== Information provided

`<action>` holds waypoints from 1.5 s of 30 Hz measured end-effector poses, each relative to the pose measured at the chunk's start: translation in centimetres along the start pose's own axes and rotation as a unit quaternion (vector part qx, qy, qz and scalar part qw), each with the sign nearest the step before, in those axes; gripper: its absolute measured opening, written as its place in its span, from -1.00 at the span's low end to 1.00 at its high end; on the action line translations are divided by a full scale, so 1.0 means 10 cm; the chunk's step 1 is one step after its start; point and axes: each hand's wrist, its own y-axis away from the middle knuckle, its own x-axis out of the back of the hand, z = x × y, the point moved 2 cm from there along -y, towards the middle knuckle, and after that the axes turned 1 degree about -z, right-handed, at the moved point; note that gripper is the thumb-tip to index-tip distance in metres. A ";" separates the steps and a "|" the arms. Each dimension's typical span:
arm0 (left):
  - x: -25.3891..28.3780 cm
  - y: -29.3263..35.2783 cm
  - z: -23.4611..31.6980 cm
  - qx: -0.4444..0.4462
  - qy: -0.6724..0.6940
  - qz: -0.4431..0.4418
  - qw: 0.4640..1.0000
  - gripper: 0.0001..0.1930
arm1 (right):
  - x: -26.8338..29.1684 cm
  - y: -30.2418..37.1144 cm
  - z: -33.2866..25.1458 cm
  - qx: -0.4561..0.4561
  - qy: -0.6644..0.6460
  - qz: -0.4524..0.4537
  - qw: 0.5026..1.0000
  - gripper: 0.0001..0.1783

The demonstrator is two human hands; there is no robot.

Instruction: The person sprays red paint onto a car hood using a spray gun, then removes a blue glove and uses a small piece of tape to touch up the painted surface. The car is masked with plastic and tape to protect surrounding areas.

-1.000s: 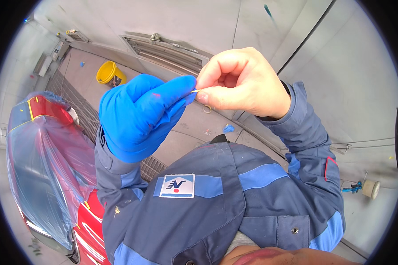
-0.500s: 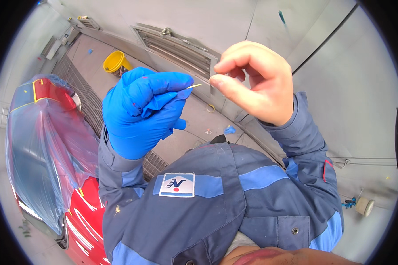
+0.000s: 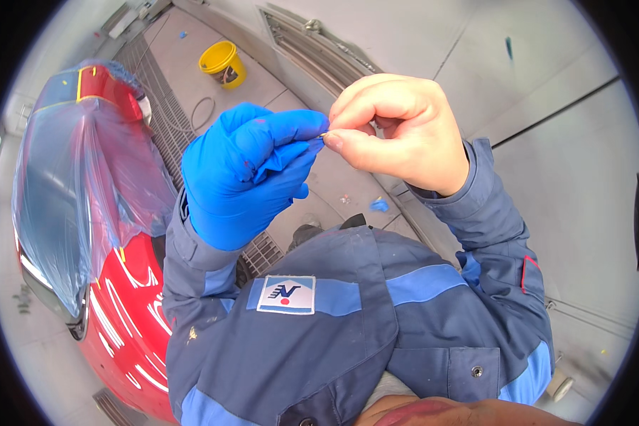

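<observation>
My left hand [image 3: 243,181], in a blue disposable glove, is closed in a pinch on a thin yellow sliver [image 3: 324,135]. Its exact kind is too small to make out. Loose blue glove-like material [image 3: 280,157] bunches under the left fingers. My bare right hand [image 3: 408,135] meets the left fingertips, thumb and forefinger pinched together at the sliver's free end. Most of the sliver is hidden between the two sets of fingertips. Both hands are raised in front of my chest.
On the left stands a red car [image 3: 124,334], partly draped in clear plastic sheeting [image 3: 57,192] with yellow tape. A yellow bucket [image 3: 220,60] sits on the floor beyond my hands, near a floor grating [image 3: 160,106]. Blue scrap [image 3: 379,205] lies by the wall.
My right hand has moved left and its fingertips now meet the left hand's at the sliver, which shows less. The view has shifted, so the bucket and car appear farther right.
</observation>
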 end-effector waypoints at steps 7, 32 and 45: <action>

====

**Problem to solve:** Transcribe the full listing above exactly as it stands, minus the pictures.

**Answer to the problem:**
`<action>` holds waypoints from 1.5 s of 30 Hz measured end-effector poses, each relative to the pose measured at the chunk's start: translation in centimetres along the start pose's own axes and rotation as a unit quaternion (vector part qx, qy, qz and scalar part qw), each with the sign nearest the step before, in those axes; gripper: its absolute measured opening, written as its place in its span, from -1.00 at the span's low end to 1.00 at its high end; on the action line translations are divided by a full scale, so 1.0 means 10 cm; the chunk's step 1 is one step after its start; point and axes: each hand's wrist, its own y-axis away from the middle knuckle, its own x-axis out of the back of the hand, z = x × y, the point moved 2 cm from there along -y, towards the middle knuckle, and after that the axes turned 1 degree about -z, right-handed, at the moved point; note that gripper is the thumb-tip to index-tip distance in metres. A ";" separates the steps and a "|" the arms. Each dimension's typical span:
arm0 (left):
  - x: -25.3891..28.3780 cm
  - y: -29.3263..35.2783 cm
  - z: -23.4611..31.6980 cm
  - qx: -0.4444..0.4462
  - qy: -0.6724..0.6940
  - qz: -0.4431..0.4418
  - qw: 0.4640..1.0000
  - gripper: 0.0001..0.1930
arm1 (right):
  - x: -26.8338..29.1684 cm
  - y: -30.2418..37.1144 cm
  - z: -33.2866..25.1458 cm
  - qx: -0.4561..0.4561
  - qy: -0.6644..0.6460
  - qz: -0.4524..0.4537
  - qw: 0.5026..1.0000
  - gripper: 0.0001..0.1783

The demonstrator is two human hands; there is no robot.

Instruction: The person sprays red paint onto a car hood using a spray gun, then removes a blue glove and uses a small piece of tape to touch up the painted surface. The car is masked with plastic and tape to protect surrounding areas.

-1.000s: 
-0.500s: 
+0.000s: 

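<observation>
My left hand [image 3: 243,181], in a blue disposable glove, is closed in a pinch on a thin yellow sliver [image 3: 324,135]. Its exact kind is too small to make out. Loose blue glove-like material [image 3: 280,157] bunches under the left fingers. My bare right hand [image 3: 408,135] meets the left fingertips, thumb and forefinger pinched together at the sliver's free end. Most of the sliver is hidden between the two sets of fingertips. Both hands are raised in front of my chest.
On the left stands a red car [image 3: 124,334], partly draped in clear plastic sheeting [image 3: 57,192] with yellow tape. A yellow bucket [image 3: 220,60] sits on the floor beyond my hands, near a floor grating [image 3: 160,106]. Blue scrap [image 3: 379,205] lies by the wall.
My right hand has moved left and its fingertips now meet the left hand's at the sliver, which shows less. The view has shifted, so the bucket and car appear farther right.
</observation>
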 end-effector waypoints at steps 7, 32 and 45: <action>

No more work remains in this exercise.